# [Exercise objective]
Write out the data word for word and drop any picture you find.

# [Provided data]
□ □ □ □ □ □ □

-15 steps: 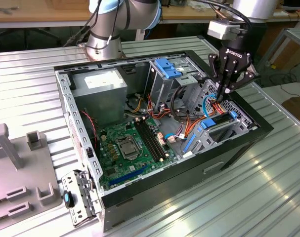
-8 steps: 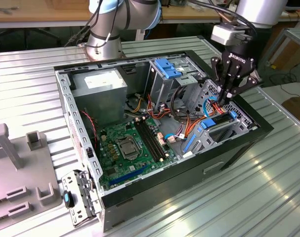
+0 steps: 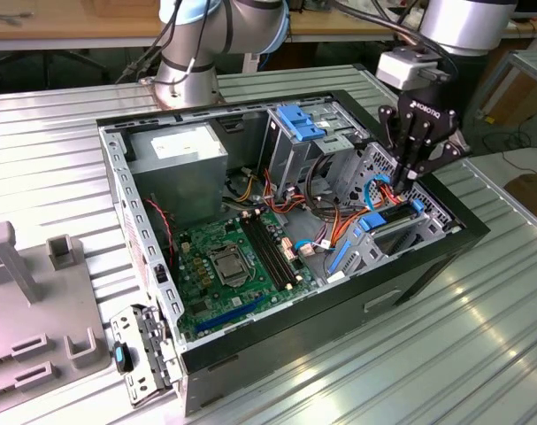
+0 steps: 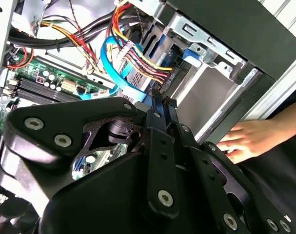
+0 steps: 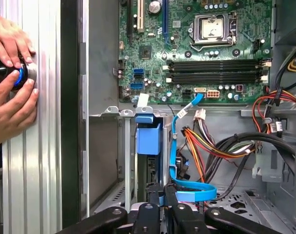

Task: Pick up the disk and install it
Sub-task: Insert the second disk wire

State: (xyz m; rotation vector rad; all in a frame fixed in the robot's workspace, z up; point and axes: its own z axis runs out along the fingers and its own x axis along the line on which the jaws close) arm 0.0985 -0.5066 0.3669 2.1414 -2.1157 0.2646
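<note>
The black three-fingered pincer [image 3: 408, 174] hangs low over the drive cage at the right of the exterior view. Its fingers are pressed close together, and they seem to push on the top edge of the disk [image 3: 394, 215], a flat dark grey drive in a bright blue plastic frame. I cannot tell if they pinch it or only press it. The disk sits partly down in the grey metal drive cage [image 3: 427, 221], so it looks nearly put in.

What could go wrong? The orange, red and yellow wires [image 5: 211, 144] and the flat blue cable [image 5: 179, 161] lie just beside the slot. If the pincer pushes crooked, the disk may jam or squash a cable. A person's hands [image 5: 11, 83] rest on the ribbed metal surface [image 3: 480, 345] close to the case, at the upper left of the first wrist view.

The open black computer case [image 3: 321, 310] holds a green circuit board [image 3: 224, 266], a grey power box [image 3: 180, 159] and the drive cage.
</note>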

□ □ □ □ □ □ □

# [Written solution]
-15 steps: 
-8 steps: 
+0 steps: 
+0 steps: 
+0 steps: 

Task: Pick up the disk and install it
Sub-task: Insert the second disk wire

State: (xyz m; rotation vector rad; all in a frame fixed in the robot's workspace, z up; point and axes: its own z axis runs out along the fingers and its own x axis along the line on which the jaws close) arm 0.0985 -0.5066 0.3669 2.1414 -2.1157 0.2646
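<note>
The black three-fingered pincer [image 3: 408, 174] hangs low over the drive cage at the right of the exterior view. Its fingers are pressed close together, and they seem to push on the top edge of the disk [image 3: 394, 215], a flat dark grey drive in a bright blue plastic frame. I cannot tell if they pinch it or only press it. The disk sits partly down in the grey metal drive cage [image 3: 427, 221], so it looks nearly put in.

What could go wrong? The orange, red and yellow wires [image 5: 211, 144] and the flat blue cable [image 5: 179, 161] lie just beside the slot. If the pincer pushes crooked, the disk may jam or squash a cable. A person's hands [image 5: 11, 83] rest on the ribbed metal surface [image 3: 480, 345] close to the case, at the upper left of the first wrist view.

The open black computer case [image 3: 321, 310] holds a green circuit board [image 3: 224, 266], a grey power box [image 3: 180, 159] and the drive cage.
</note>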

The reply is now complete.